Le week-end des 2006

pictU12   Tournoi Pierre Berbizier

Enfin

Il n’est pas rare dans la langue française qu’un même mot ait plusieurs significations. Il est moins courant que chacune d’entre elles puisse résumer une même situation, un même événement. L’adverbe « enfin » est pourtant celui qui caractérise le mieux les émotions ressenties à l’occasion du tournoi de Lannemezan qui s’est déroulé le 2 juin 2018.

« Enfin » indique tout d’abord un évènement qui se produit après avoir été attendu avec impatience. Exemple : « Après avoir tant désiré la fin de l’orage qui sévissait dans le ciel de Lannemezan, les jeunes TUCistes ont enfin pu fouler la pelouse inondée du terrain principal du stade François Sarrat pour y disputer la finale de leur catégorie ». Pourtant, la journée avait bien commencé sur un plan météorologique. Les montagnes des Pyrénées avaient décidé de se mettre sur leur 31 pour accueillir les jeunes toulousains. En ce samedi printanier, elles s’étaient drapées d’une écharpe blanche au-dessus de laquelle le ciel, éreinté par une surcharge de bleu, s’était allongé sur leurs cimes. Mais à mesure que les U12 du TUC disposaient des équipes du comité d’Armagnac-Bigorre, les masses grises des montagnes se détachèrent progressivement dans le bleu du ciel et au-dessus d’elles roulaient quelques petits nuages blancs dont le soleil illuminait partiellement les contours. Après la demi-finale gagnée de façon convaincante en début d’après-midi, face à la valeureuse équipe du FCTT, des nuages noirs, menaçants, s’amoncelèrent, enfantant un orage apocalyptique. Mais devant la persévérance des jeunes TUCistes, désireux d’en découdre avec l’équipe locale, Dame Nature a abdiqué : les joueurs ont été autorisés à entrer sur le terrain. La finale a pu enfin débuter sous une pluie fine.
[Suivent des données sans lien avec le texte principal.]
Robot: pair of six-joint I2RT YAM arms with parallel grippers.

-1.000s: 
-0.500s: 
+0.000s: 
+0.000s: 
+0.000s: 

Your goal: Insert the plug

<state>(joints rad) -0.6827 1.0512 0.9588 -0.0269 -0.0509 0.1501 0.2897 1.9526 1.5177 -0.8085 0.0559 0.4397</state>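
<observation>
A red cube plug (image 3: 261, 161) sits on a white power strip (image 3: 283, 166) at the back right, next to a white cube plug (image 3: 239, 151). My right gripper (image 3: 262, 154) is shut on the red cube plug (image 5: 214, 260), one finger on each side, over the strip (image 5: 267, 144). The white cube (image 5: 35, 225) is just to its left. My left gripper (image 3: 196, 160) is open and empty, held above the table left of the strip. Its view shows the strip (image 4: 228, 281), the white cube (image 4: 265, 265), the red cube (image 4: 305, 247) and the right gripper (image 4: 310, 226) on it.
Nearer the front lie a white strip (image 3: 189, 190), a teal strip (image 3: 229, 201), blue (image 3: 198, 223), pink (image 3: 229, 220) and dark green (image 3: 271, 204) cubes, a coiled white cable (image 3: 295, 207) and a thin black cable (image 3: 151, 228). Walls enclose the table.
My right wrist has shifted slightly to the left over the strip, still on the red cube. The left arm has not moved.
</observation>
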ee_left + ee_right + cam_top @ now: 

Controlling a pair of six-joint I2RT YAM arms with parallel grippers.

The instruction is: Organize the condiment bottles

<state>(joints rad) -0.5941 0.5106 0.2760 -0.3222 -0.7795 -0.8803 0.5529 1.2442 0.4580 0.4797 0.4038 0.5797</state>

« Enfin » indique ensuite une conclusion après une énumération. Par exemple : « Saint-Vincent de Tyrosse, Argelès-Gazost, Isle-Jourdain, Gujan-Mestras, Revel, toujours bien classés, toujours méritants, les 2006 n’étaient jamais montés sur la première marche d’un podium. C’est enfin le cas ».  Bien entendu, les 34 enfants qui composent ce groupe ont obtenu de nombreuses victoires. N’oublions pas que chacune des deux équipes a remporté son tournoi lors du déplacement effectué à Madrid au mois d’avril dernier, mais le contexte était particulier. Il manquait une victoire de référence pour mettre les autres en valeur et enfin, elle est arrivée. Bien entendu, les caciques du monde éducatif répètent à l’envi que l’on apprend peu par la victoire, mais beaucoup par la défaite, que ce n’est pas la victoire qui rend l’homme beau, mais le combat. Il n’empêche que dans des conditions fort hostiles, les 2006 du TUC ont découvert l’ivresse de la victoire, cet état d’hystérie collective qui transforme les ventre-glisses sur le terrain après le match et les rires dans les vestiaires en des moments inoubliables, ce sentiment d’insouciance qui rend l’extraordinaire presque naturel.

« Enfin » sert par ailleurs à rectifier, à apporter une correction à ce qui précède. Exemple : « Les 2006 ont remporté un tournoi, enfin il leur reste beaucoup à apprendre ». Cette affirmation ne leur est pas propre : l’être humain peut grimper aux plus hauts sommets, mais il ne peut s’y tenir longtemps. Il lui faut continuer à apprendre, apprendre encore et toujours car en grandissant, le sommet est toujours plus haut. Ces enfants de 12 ans ont toutefois un véritable atout. Quand certains font de leur sport un métier, ils ont su faire d’un passe-temps une passion. Ils véhiculent sur le terrain de rugby des valeurs d’unité, de courage et de solidarité qui sont louées par leurs éducateurs et valorisées par leurs parents, terreau fertile à la réalisation de grands et beaux projets.

« Enfin bref » (expression qui s’apparente à un pléonasme populaire), ce tournoi restera dans la mémoire de tous ses participants, parents, éducateurs, mais aussi et surtout joueurs. N’oublions pas enfin les joueurs qui, pour une raison ou une autre, n’ont pas pu y participer, car en cette fin d’année rugbystique, ces enfants forment plus qu’un groupe : ils sont devenus un véritable équipe.